An open API service indexing awesome lists of open source software.

https://github.com/bobg/encid


https://github.com/bobg/encid

Last synced: 3 months ago
JSON representation

Lists

README 

        
# Encid - encode and decode encrypted integer IDs



[![Go Reference](https://pkg.go.dev/badge/github.com/bobg/encid.svg)](https://pkg.go.dev/github.com/bobg/encid)

[![Go Report Card](https://goreportcard.com/badge/github.com/bobg/encid)](https://goreportcard.com/report/github.com/bobg/encid)

[![Tests](https://github.com/bobg/encid/actions/workflows/go.yml/badge.svg)](https://github.com/bobg/encid/actions/workflows/go.yml)

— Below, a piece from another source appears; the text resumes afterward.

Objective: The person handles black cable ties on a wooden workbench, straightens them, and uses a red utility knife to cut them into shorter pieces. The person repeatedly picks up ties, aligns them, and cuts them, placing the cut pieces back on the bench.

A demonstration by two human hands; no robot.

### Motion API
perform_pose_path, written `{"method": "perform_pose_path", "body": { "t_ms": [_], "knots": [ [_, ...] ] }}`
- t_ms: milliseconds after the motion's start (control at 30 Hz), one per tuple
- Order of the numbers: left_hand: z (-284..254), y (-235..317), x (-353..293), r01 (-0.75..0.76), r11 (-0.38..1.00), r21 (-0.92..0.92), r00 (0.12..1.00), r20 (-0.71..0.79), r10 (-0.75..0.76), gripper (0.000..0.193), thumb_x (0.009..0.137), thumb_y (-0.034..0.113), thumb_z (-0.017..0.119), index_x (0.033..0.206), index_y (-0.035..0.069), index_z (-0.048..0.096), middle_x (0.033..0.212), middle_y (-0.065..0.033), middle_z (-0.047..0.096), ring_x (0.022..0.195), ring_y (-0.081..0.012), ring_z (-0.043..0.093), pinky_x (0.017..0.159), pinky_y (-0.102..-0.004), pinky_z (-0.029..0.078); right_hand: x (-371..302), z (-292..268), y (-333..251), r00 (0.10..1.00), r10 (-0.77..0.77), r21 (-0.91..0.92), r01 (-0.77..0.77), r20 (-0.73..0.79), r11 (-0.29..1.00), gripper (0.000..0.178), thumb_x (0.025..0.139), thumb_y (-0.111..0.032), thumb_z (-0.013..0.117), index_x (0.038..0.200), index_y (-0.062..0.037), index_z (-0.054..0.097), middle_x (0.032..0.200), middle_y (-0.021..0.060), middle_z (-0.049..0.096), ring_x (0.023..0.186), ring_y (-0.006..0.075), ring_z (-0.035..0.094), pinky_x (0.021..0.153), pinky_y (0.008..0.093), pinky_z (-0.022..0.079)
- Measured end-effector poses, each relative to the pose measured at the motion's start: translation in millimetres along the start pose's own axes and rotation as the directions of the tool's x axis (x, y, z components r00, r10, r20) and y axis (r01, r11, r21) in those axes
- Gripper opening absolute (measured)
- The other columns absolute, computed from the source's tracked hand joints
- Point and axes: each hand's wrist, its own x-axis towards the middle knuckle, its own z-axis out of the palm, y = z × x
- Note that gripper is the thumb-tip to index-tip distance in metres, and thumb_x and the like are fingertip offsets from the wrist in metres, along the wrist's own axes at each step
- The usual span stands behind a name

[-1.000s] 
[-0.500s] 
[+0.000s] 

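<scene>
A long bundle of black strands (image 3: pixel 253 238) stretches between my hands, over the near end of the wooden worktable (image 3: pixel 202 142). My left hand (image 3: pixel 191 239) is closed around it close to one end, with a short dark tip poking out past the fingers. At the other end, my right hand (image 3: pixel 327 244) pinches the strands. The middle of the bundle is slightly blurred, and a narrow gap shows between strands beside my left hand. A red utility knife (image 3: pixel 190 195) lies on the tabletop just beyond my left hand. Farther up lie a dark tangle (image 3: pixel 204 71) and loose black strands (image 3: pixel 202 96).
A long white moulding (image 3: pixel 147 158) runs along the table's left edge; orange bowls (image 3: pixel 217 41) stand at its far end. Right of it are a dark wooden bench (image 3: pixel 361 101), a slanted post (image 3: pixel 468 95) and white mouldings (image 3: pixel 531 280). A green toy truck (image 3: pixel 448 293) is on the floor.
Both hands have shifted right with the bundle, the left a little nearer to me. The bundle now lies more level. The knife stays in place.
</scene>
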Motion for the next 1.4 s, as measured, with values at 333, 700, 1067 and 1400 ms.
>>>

[![Coverage Status](https://coveralls.io/repos/github/bobg/encid/badge.svg?branch=master)](https://coveralls.io/github/bobg/encid?branch=master)

[![Mentioned in Awesome Go](https://awesome.re/mentioned-badge.svg)](https://github.com/avelino/awesome-go)



This is encid,

a program and library for working with encrypted integer IDs.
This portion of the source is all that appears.